The young adults soon have two nestfuls of eggs of their own, which they tend to communally after the example they have grown up with. One clutch is Grappleclaws' offspring and the other Finder's, making all three of the original pack's founders grandparents. The young fathers are an involved part of the lives of their chicks, and the lives of the mothers of their chicks, but there is no question who is the real mate of the head of the new pack.

On a day where everything is as usual, when she is content that everything is as it should be and everyone in their place, that the pack under her command and protection is settled into resting, keeping watch, hunting, and to not needing her supervision at the moment, Survivor lies down for a nap in the soft moss of her nest. At her side, with their tails overlapping in a half-circle and their snouts close together, lies Squeak, and snuggled between them, safe as can be, are their children. The pair and their young lull each other to sleep with gentle, purring trill.

Life stays relatively peaceful on the island for years. Then the humans come back again.

This time there are a lot more of them, and they're no longer so afraid to venture into thickets and forests. The heads of the north and south packs watch together from the lookout cliff as the humans begin capturing some of the plant-eaters, and when Dare and Finder sneak near where they are still staying days later, they see some of the spitters have been caged as well.

The raptors stay hidden as best they can, but they still need to hunt. One day, the northern pack's hunting team doesn't return. The raptors try to keep an eye on the place where humans put their caged dinosaurs, but their packmates don't show up, captured or otherwise, and they realize the humans aren't there just to capture. Whatever it is they want the dinosaurs for, wild Velociraptors don't have a place in their plans.

The humans begin building new caves and dens for themselves, and new fences for big cages. Distance from them and the forest shrinks fast.

Leader and Treeclimber are still mourning the loss of their mate and their grown children, when another hunt goes wrong. This time Leader is gone, too. Whirlwind, the only one to return, can't explain to the others what happened, but they understand she got out alive because Leader held off the humans, and they find out the humans didn't get out of the encounter without casualties, either.

Survivor brings her pack back to her childhood home, and as the new head of the island's raptor family, she has a decision to make.

When the humans capture the giant jaws, she stops stalling and begins to carefully move the pack away from the fenced forest, towards the north where there seem to still be places left to hide in.

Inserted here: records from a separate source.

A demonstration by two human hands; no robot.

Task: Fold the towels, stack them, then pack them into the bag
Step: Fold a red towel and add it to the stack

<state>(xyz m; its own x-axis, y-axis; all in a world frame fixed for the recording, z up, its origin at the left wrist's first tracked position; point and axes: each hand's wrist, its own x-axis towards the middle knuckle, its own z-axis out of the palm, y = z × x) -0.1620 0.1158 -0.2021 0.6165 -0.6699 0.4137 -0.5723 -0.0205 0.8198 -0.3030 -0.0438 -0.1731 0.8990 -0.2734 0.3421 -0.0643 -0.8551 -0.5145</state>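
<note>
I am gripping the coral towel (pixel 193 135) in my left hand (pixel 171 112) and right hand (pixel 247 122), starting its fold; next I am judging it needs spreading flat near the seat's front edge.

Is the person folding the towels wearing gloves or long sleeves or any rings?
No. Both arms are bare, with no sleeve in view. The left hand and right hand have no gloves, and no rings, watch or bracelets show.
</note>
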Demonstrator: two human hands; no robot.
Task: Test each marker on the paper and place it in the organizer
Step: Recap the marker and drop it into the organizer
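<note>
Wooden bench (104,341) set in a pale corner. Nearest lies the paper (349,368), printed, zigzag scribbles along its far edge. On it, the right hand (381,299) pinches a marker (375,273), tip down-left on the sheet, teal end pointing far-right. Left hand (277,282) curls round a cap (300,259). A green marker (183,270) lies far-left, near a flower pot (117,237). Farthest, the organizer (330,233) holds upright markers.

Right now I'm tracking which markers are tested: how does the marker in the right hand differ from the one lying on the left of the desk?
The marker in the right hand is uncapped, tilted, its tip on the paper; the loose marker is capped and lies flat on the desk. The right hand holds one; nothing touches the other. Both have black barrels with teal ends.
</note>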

At their heels, the buzz of human presence grows louder and closer.


	7. January 2015

The humans have left.

For the first time in her life, Blue is free of their fences and muzzles, and can go where she likes. Part of her just wants to go back in the paddock where life was predictable. It's not an option, and she wouldn't go back to _exactly_ how things were, but what is she supposed to do with her freedom now, without her family?

She isn't completely without a pack, but what's left of her pack isn't with her. Her parents have chosen to go with the other humans—the one who raised her and her sisters from hatchlings, and the other one who came along later but was always so gentle with them (the one she almost attacked before realizing who her target was). Her first parent has a human pack now, she supposes, and that comes first to him because he is a human, even though he has only had them for such a short time.

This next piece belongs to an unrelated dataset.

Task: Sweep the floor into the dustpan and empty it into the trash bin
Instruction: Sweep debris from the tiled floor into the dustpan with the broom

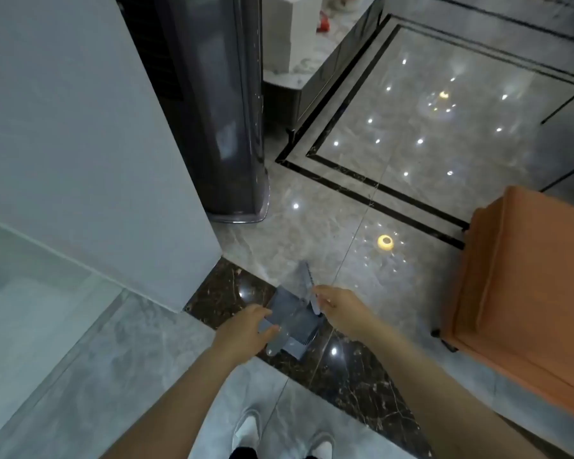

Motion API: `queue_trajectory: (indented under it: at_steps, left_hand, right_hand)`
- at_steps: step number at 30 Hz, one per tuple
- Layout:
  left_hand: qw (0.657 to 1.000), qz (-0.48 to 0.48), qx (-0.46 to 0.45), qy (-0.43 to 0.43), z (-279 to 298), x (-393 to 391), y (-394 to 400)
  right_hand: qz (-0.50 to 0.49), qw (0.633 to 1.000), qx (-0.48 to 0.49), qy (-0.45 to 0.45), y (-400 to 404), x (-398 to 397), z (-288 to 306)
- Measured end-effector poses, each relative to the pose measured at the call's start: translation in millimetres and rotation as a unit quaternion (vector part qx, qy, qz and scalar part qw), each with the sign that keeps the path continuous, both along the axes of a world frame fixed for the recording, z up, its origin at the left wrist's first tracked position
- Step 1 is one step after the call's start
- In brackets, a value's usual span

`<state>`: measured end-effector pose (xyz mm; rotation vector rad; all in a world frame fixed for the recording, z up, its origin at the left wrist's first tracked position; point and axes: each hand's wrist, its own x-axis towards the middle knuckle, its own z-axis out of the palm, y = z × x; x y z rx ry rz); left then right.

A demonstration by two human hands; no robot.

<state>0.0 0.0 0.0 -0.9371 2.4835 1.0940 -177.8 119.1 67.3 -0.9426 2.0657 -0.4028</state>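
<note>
Gripping the grey dustpan [287, 318] with the left hand [246, 332] low over the dark floor strip [352, 369], probably to catch dirt; pinching the brush [309, 286] in the right hand [340, 308] to sweep

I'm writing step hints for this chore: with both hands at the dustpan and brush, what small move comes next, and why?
Probably pull the brush free with the right hand while the left hand steadies the dustpan. The two look nested together over the dark floor strip, so sweeping can't start until they are apart. Blur hides the exact grips.
</note>
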Motion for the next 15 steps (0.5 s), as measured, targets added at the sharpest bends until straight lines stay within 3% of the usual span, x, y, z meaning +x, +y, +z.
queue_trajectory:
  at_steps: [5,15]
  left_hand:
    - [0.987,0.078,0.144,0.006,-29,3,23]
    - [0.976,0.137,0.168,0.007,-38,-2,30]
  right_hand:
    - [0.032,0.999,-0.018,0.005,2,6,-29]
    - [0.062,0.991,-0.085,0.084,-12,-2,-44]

She isn't sure the parent always understood that she knows he is a human and not a raptor, but of course she did. She isn't sure the parent understood at all why she wanted out of the confinements of the paddock and the lack of control over what will be inflicted on them from outside it. Her parents have protected her in the world ruled by humans that they know better than she does, but she is grown now, and this is her pack, and she is supposed to be able to protect it, including the parents with their lack of claws or tough, scaly hide. All she has ever wanted is for them to trust that she would.

But it turns out, she couldn't. Life in the paddock was small, and safe, and she was so unprepared.

It was a bad decision, trusting the strange, big raptor, and inviting her into the pack just because she was a raptor and wanted rid of the humans using Blue and her sisters as shields against her as much as Blue did. Or maybe it was that she didn't make clear enough that some humans they are only annoyed at, at the moment, and how that's different from that they want the other humans dead. Maybe she didn't make clear enough to the bigger and stronger creature that _Blue_ is in charge, and that a pack works _together_. Maybe she should have trusted the humans instead, and gone along with treating the big raptor as an enemy because they said she was. Maybe if she had done that, Delta, Echo, and Charlie would still be alive, and they would still have their parents with them.

It isn't guilt she feels, exactly, but she will not make the same mistake again, whichever of those the mistake was. Not that it matters, because there isn't going to be a second chance to make it.

Blue wanders through the night, hyper-aware of all the dangers that could be around her, resisting the urge to lie down where she is and not care if something gets her. She may be the only one left, but she will _be_ left for a long time still.

She doesn't go back to the paddock. Perhaps one day she will, just to check on it, but she knows it's not safe without the parents that made it safe, with all the big things out here that have no problem getting into the paddock while Blue has no way of getting out again. It may not smell of her pack anymore when she returns to it. Maybe that's for the best, or she might not leave it.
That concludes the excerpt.